Ascension or Astronaut? Acts 1:1-11 by Revd Alex Pease

Acts 1:1-11

Was Jesus an astronaut?

I guess that the landing on the moon in 1969 was one of the biggest events of my childhood.  It fired the imagination.  Incredibly memorable.  The count down.  The clouds of smoke as the rocket motors got started; the taking off of the Saturn V rocket with the lunar module aboard.  Science fiction finally meeting reality.  The discovery of space beckoned…just incredibly exciting for a teenage boy.

I think it may have been about that time that the theory was banded about that Jesus was in fact  an alien astronaut and that the ascension was his return to the mother ship in orbit around earth: the cloud into which he was taken; the men in white standing around; everyone looking up, just as they looked up on that day in 1969 as the Apollo mission set off for the moon.

But this idea may all be due to a misunderstanding of the report in Acts about the Ascension which we mark today.

Professior NT Wright, in an article in Christianity Magazine asks the question: ‘Did Jesus actually float up into the sky at the Ascension?’  He makes the point that in describing the Ascension we are using earthly words to try to describe a heavenly reality.

Just as Caxton could not have had the language to describe a micro chip or even comprehend that dozens of copies of the Bibles he was printing painstakingly on the first press could eventually be stored on something the size of a finger nail and carried around in your pocket on a mobile phone, so we find the whole concept of heaven and where it is located difficult to describe or even comprehend.  We just don’t have the language.

However, as Wright mentions in his article, because of the Ascension, we can easily perceive heaven as something far away…Jesus has gone and he is not relating to us anymore….gone and left us alone.

But, equally,  the Biblical world view is that heaven and earth join together.  They meet at the Temple.  And Jesus refers in John 2 to his body as being the true temple where heaven and earth meet.

But Jesus is not here anymore.  Have we lost that place where heaven and earth meet?

But Wright points out that some passages of Scripture suggest that Jesus is in a secret but hidden place which will be revealed.  1 John 3:2 and Colossians 3 suggest an ‘appearing’, as if the heavenly places are not miles away in interplanetary space but right here with us now, but we just cannot see them.

The cloud surrounding Jesus when he ascends is rather like what happened at the transfiguration and the cloud and fire in Exodus…God is touching Earth, Heaven is breaking through the barrier to our dimension, our reality.

Although this is a point that Wright does not make, I am intrigued that the word in Ancient Greek (the language in which Acts was written) ἐπαίρω which is translated ‘lifted up’ can also refer to the gesture of prayer…of hope.

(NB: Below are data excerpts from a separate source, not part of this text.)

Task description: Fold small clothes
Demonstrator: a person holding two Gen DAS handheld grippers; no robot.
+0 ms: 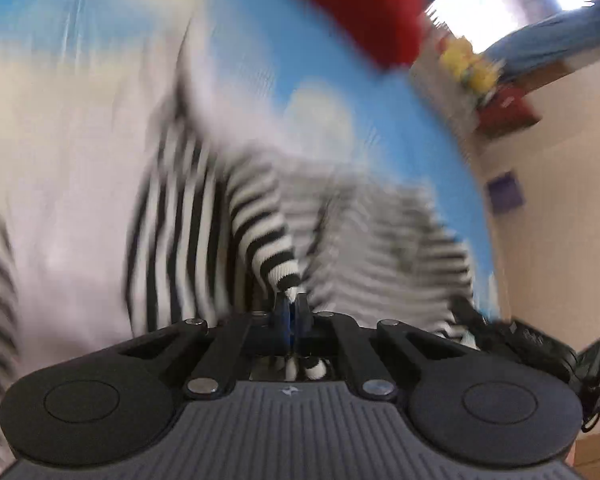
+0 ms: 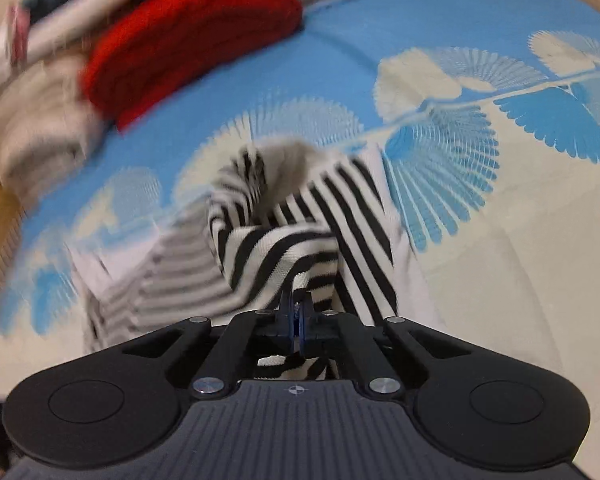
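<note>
A small black-and-white striped garment (image 1: 256, 224) lies on a blue and cream patterned sheet (image 1: 340, 80). In the left wrist view my left gripper (image 1: 291, 300) is shut on a narrow striped end of it, a sleeve or cuff, which rises from the pinched jaws. The picture is blurred. In the right wrist view my right gripper (image 2: 297, 305) is shut on a bunched fold of the same striped garment (image 2: 284, 248), pulled up from the sheet (image 2: 500, 240). White fabric of the garment spreads beside the stripes in both views.
A folded red knit piece (image 2: 196, 32) rests at the far side of the sheet, also seen as a red knit piece (image 1: 360, 8) in the left view. A heap of pale clothes (image 2: 32, 120) sits left of it. Shelves and boxes (image 1: 504, 108) stand beyond the bed.
</note>
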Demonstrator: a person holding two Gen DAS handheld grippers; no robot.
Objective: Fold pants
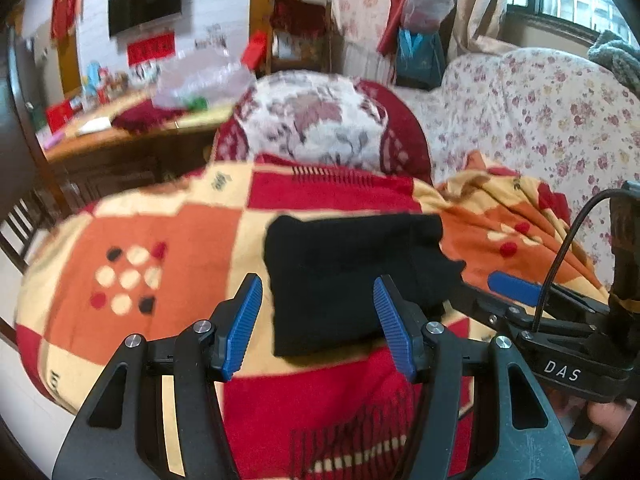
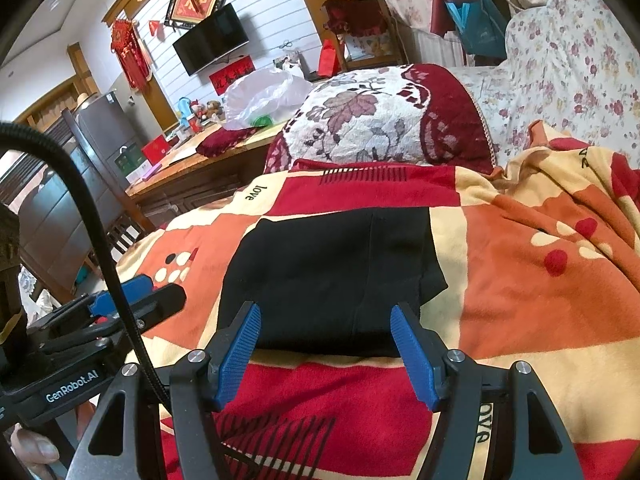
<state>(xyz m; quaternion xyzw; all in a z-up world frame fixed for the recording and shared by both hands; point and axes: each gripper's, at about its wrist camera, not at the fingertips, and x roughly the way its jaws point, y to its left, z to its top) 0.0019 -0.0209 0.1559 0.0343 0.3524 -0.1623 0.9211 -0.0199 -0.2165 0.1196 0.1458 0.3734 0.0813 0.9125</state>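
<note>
Black fabric pants (image 2: 332, 280), folded into a compact, roughly rectangular bundle, lying flat on a fleece blanket (image 2: 520, 288) checked in red, orange and cream. Nearest edge of the bundle straight; right side showing a stepped layer of fabric poking out.

Just in front of the bundle, on its near side: left gripper (image 1: 318, 322), black frame with ribbed blue fingers (image 1: 244, 324) spread apart, nothing between them, tips hovering over the bundle's near left corner and near edge without visibly pressing. Right gripper (image 2: 326, 354) likewise near the bundle's front edge, blue fingers (image 2: 412, 356) standing apart and bare, framing the bundle's front edge. Each gripper visible at the edge of the other's view, side by side, black cable looping over each.

Beyond the bundle, at its far side: a plump cushion (image 2: 380, 120) in white with a mauve leaf pattern and dark red border, resting against the blanket. To the bundle's right and further back: a sofa cover (image 2: 568, 64) in pale cloth with small pink flowers. To the bundle's far left: a brown wooden table (image 2: 192, 168) carrying a clear plastic bag (image 2: 264, 96) and small boxes. Behind that, on the white panelled wall, a black flat television (image 2: 212, 40) under red hanging decorations.
</note>
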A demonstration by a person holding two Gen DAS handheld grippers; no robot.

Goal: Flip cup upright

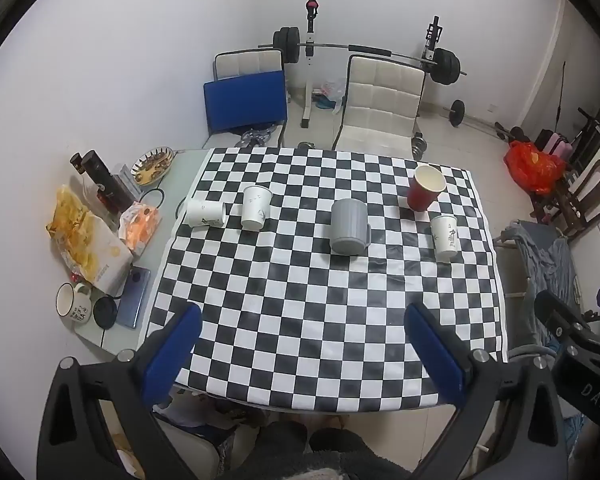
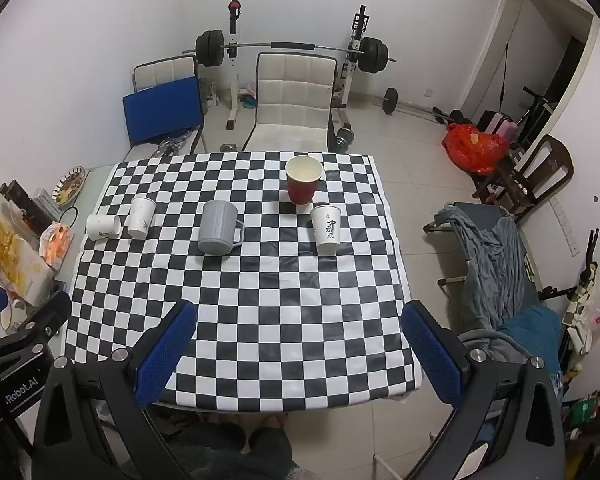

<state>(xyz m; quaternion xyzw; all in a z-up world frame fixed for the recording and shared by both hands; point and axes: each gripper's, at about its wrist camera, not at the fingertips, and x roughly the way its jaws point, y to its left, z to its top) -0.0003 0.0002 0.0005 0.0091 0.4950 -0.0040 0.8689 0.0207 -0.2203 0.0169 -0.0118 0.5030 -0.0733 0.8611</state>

I don’t think it is stretching it too much to say that it means he disappeared from sight into the cloud but travelled to that same place that is the destination of all our prayers; by the same means that our prayers travel there….a place which is hidden from us but superior exalted and so ‘up’ to that extent, perhaps in a different dimension, but which is actually very close by;  which is all around us, indeed which is even here now……if we could only see it…and from which the Father and the Son send us the Holy Spirit as they sent him to the disciples at Pentecost.

If we understand the heavenly realms to which Jesus ascended as present here and now; even though we don’t have the language to describe how he ascended, even though we cannot perceive them, but recognise that they are all around us, then how reassuring for those moments of need, those times when we are desperately holding up in prayer our friends and relations and ourselves in moments of crisis.  

How incredibly encouraging to know that help is at hand very close for the crises we face…not distant in interplanetary space, not removed from earth by a returning astronaut who has completed his intervention on earth, but close by although in another dimension, close enough to touch; close enough to comfort and reassure…

Close enough to hold our hand


The Ascension of Jesus

(Mk 16:19–20; Lk 24:50–53)

So when they had come together, they asked him, “Lord, is this the time when you will restore the kingdom to Israel?” He replied, “It is not for you to know the times or periods that the Father has set by his own authority. But you will receive power when the Holy Spirit has come upon you; and you will be my witnesses in Jerusalem, in all Judea and Samaria, and to the ends of the earth.” When he had said this, as they were watching, he was lifted up, and a cloud took him out of their sight. 10 While he was going and they were gazing up toward heaven, suddenly two men in white robes stood by them. 11 They said, “Men of Galilee, why do you stand looking up toward heaven? This Jesus, who has been taken up from you into heaven, will come in the same way as you saw him go into heaven.” 

 The Holy Bible: New Revised Standard Version. (1989). (Ac 1:6–11). Nashville: Thomas Nelson Publishers.